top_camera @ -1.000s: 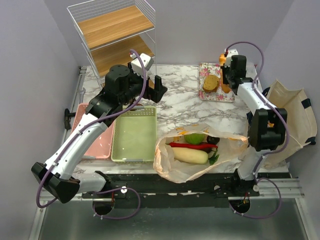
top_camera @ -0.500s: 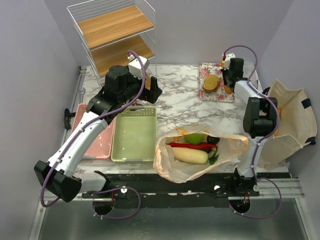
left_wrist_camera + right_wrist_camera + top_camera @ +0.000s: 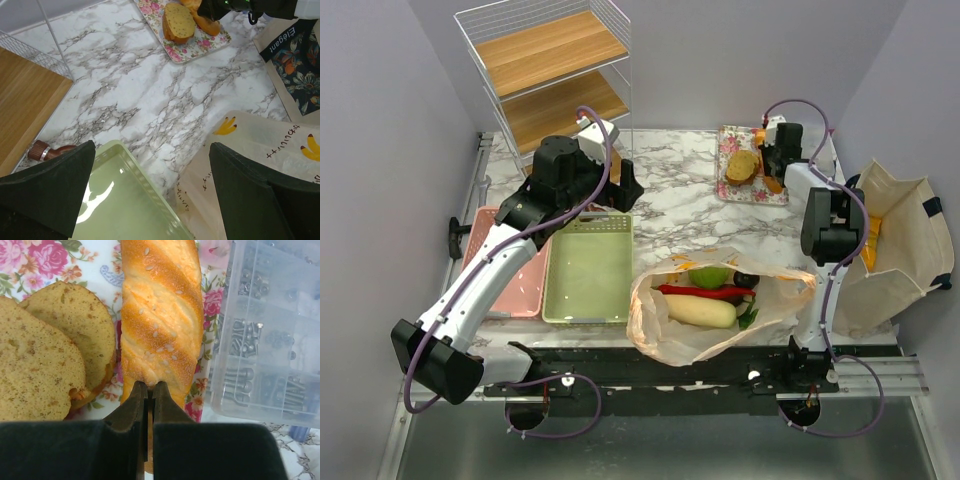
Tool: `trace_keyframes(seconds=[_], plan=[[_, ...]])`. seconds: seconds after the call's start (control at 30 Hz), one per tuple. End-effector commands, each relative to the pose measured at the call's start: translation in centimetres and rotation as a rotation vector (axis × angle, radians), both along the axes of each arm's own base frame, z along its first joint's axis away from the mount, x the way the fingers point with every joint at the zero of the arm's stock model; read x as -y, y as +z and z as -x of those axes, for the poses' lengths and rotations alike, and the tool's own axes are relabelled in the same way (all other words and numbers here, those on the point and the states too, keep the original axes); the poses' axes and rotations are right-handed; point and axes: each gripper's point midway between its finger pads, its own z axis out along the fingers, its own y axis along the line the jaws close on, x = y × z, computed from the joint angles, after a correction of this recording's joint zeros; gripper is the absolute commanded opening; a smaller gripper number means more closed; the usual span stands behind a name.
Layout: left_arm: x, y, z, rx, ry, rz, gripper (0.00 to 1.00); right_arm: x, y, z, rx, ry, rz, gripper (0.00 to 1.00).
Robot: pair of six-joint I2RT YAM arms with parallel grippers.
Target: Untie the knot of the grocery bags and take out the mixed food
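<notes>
A tan grocery bag [image 3: 660,330] lies open at the table's front. It holds a green round vegetable [image 3: 710,276], a long red chilli [image 3: 705,292], a pale radish [image 3: 700,311] and a dark ball [image 3: 747,280]. My right gripper [image 3: 150,385] is shut on the near end of a golden bread roll [image 3: 160,315], over the floral tray [image 3: 45,260] at the back right. My left gripper [image 3: 150,150] is open and empty above the far edge of the green basket [image 3: 150,200]. The bag's printed edge [image 3: 250,165] shows below it.
Two brown bread slices [image 3: 45,355] lie on the floral tray [image 3: 760,192]. A clear box of screws [image 3: 270,330] sits right of it. A canvas tote [image 3: 905,240] stands at the right, a pink tray [image 3: 515,290] at the left, a wire shelf [image 3: 550,70] behind. A brown bottle [image 3: 50,150] lies by the shelf.
My right arm has folded back and its gripper has shifted slightly left over the floral tray with the roll. My left gripper has drawn back a little to the left.
</notes>
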Motion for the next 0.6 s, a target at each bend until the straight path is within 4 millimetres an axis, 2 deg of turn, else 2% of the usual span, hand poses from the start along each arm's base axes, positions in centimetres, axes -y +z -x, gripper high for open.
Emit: trace_keyframes(seconds=[0.0,0.1,0.23,0.37,0.43,0.57], plan=[[0.2,0.7,0.6,0.010,-0.025,0.035,0.99,-1.1,0.3,-0.9,0.016,0.022,-0.062,0.04],[0.3,0.4,0.8,0.002,-0.038,0.030,0.98,-1.2,0.6,-0.7,0.006,0.018,-0.068,0.31],[0.5,0.5,1.4,0.030,-0.089,0.011,0.98,-1.3,3.3,-0.2,0.025,0.008,-0.086,0.56],[0.7,1.2,2.5,0.078,-0.161,-0.003,0.98,-2.1,7.8,0.8,0.055,0.026,-0.125,0.65],[0.9,1.8,3.5,0.125,-0.222,-0.011,0.99,-3.1,10.6,1.7,0.077,0.066,-0.164,0.67],[1.7,3.1,6.9,0.272,-0.441,-0.046,0.98,-5.7,16.5,4.7,0.104,0.183,-0.251,0.79]])
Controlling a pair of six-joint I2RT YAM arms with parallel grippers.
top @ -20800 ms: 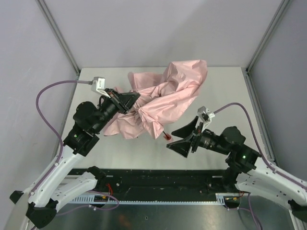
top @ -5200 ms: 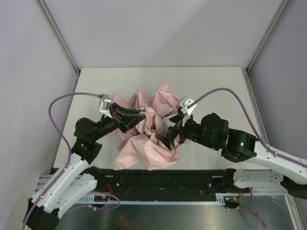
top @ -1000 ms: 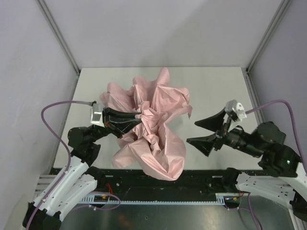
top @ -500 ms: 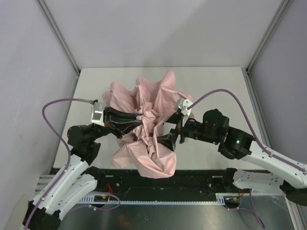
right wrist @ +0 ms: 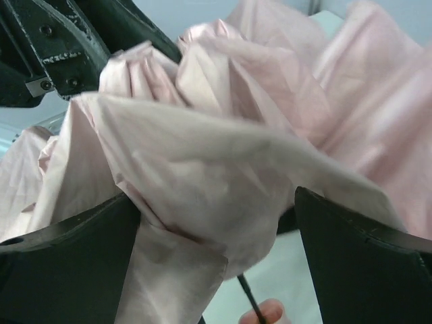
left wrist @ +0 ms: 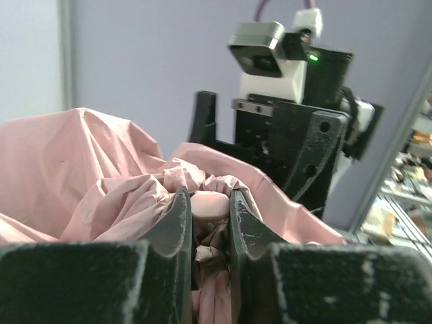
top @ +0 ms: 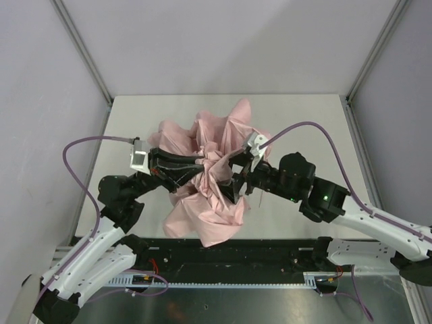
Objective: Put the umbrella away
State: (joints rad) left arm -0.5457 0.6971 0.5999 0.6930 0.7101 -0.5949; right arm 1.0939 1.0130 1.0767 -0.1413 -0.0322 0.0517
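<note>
Gathering of the loose canopy looks to be the step in hand. The pink umbrella [top: 210, 202] is not yet a tidy roll. It is a crumpled bunch of cloth held between the two arms, over the middle of the table [top: 307, 125] and toward its near side.

The left gripper [top: 198, 168] is closed tight on a twist of the cloth, which the left wrist view shows squeezed between its fingers [left wrist: 177, 226]. The right gripper [top: 234, 179] has its jaws wide apart, with a big fold of the canopy lying between them and not pinched. Under that fold the right wrist view shows the thin black shaft [right wrist: 247, 295].

I judge that the next move calls for the right jaws to close on the cloth, or lower around the shaft. The folds can then be pressed together toward the shaft while the left side holds firm. The cloth is soft and springy and may slip out.

For room, the far half of the table and its right side are bare. In the top view the lowest folds overlap the black rail [top: 283, 251] at the near edge, so there is little room on that side.
</note>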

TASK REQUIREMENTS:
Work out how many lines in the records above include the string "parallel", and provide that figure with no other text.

SOLUTION TO THE EXERCISE:
2